### Task prompt
Everything from the line with "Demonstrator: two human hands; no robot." to the end of the data is to be retyped exactly, and nothing else.

### Dataset section
=======
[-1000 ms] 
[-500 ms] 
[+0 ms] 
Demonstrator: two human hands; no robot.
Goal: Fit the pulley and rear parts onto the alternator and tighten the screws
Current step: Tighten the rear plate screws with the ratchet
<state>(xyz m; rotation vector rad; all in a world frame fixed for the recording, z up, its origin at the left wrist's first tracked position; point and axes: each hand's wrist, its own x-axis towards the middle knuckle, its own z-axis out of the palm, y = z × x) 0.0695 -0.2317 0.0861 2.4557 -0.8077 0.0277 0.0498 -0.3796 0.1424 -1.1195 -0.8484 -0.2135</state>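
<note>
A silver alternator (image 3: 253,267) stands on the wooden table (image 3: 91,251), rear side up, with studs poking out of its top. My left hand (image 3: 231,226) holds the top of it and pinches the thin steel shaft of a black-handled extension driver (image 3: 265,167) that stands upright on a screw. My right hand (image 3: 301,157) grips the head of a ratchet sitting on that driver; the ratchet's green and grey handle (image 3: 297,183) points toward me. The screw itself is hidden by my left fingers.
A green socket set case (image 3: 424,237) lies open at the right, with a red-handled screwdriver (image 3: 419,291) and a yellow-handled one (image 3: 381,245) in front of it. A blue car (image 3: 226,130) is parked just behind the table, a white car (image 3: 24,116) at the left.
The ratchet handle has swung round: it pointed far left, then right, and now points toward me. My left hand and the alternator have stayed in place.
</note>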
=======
### Result for this task
Demonstrator: two human hands; no robot.
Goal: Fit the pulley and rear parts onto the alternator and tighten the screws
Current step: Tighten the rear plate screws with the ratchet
<state>(xyz m; rotation vector rad; all in a world frame fixed for the recording, z up, its origin at the left wrist's first tracked position; point and axes: each hand's wrist, its own x-axis towards the middle knuckle, its own z-axis out of the palm, y = z × x) 0.0695 -0.2317 0.0861 2.4557 -0.8077 0.0277 0.0498 -0.3796 0.1424 -1.1195 -0.8484 -0.2135</state>
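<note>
A silver alternator (image 3: 253,267) stands on the wooden table (image 3: 91,251), rear side up, with studs poking out of its top. My left hand (image 3: 231,226) holds the top of it and pinches the thin steel shaft of a black-handled extension driver (image 3: 265,167) that stands upright on a screw. My right hand (image 3: 301,157) grips the head of a ratchet sitting on that driver; the ratchet's green and grey handle (image 3: 297,183) points toward me. The screw itself is hidden by my left fingers.
A green socket set case (image 3: 424,237) lies open at the right, with a red-handled screwdriver (image 3: 419,291) and a yellow-handled one (image 3: 381,245) in front of it. A blue car (image 3: 226,130) is parked just behind the table, a white car (image 3: 24,116) at the left.
The ratchet handle has swung round: it pointed far left, then right, and now points toward me. My left hand and the alternator have stayed in place.
</note>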

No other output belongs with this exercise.